──────── Recorded data
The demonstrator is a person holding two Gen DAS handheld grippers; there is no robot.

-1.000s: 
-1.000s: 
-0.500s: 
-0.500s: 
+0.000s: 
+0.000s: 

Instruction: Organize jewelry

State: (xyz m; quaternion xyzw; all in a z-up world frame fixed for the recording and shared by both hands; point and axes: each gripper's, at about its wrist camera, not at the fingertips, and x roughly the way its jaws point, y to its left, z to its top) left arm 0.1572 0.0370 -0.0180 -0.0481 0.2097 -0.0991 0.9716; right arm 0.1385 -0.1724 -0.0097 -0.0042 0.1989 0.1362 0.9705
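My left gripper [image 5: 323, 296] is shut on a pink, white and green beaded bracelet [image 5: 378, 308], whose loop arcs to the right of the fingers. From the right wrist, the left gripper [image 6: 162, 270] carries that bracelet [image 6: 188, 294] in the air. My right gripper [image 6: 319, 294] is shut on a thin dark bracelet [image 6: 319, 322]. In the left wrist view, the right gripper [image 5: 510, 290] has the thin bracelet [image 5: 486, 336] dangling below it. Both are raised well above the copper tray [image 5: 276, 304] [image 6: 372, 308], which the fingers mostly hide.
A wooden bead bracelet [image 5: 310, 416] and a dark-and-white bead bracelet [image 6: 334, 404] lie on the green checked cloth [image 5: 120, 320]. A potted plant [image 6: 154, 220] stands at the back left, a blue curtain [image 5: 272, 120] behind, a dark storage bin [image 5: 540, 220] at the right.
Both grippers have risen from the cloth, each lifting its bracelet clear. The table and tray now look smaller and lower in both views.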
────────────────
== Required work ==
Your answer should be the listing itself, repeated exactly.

== Solved exercise ==
The demonstrator is a person holding two Gen DAS handheld grippers; there is no robot.

-1.000s: 
-1.000s: 
-0.500s: 
-0.500s: 
+0.000s: 
+0.000s: 

Instruction: Organize jewelry

State: (xyz m; quaternion xyzw; all in a z-up world frame fixed for the recording and shared by both hands; point and axes: each gripper's, at about its wrist camera, not at the fingertips, and x roughly the way its jaws point, y to its left, z to its top) left arm 0.1572 0.0370 -0.0180 -0.0481 0.2097 -0.0991 0.9716; right arm 0.1385 -0.1724 -0.0097 -0.0042 0.1989 0.1362 0.9705
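My left gripper [image 5: 323, 296] is shut on a pink, white and green beaded bracelet [image 5: 378, 308], whose loop arcs to the right of the fingers. From the right wrist, the left gripper [image 6: 162, 270] carries that bracelet [image 6: 188, 294] in the air. My right gripper [image 6: 319, 294] is shut on a thin dark bracelet [image 6: 319, 322]. In the left wrist view, the right gripper [image 5: 510, 290] has the thin bracelet [image 5: 486, 336] dangling below it. Both are raised well above the copper tray [image 5: 276, 304] [image 6: 372, 308], which the fingers mostly hide.
A wooden bead bracelet [image 5: 310, 416] and a dark-and-white bead bracelet [image 6: 334, 404] lie on the green checked cloth [image 5: 120, 320]. A potted plant [image 6: 154, 220] stands at the back left, a blue curtain [image 5: 272, 120] behind, a dark storage bin [image 5: 540, 220] at the right.
Both grippers have risen from the cloth, each lifting its bracelet clear. The table and tray now look smaller and lower in both views.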

The exercise calls for nothing further.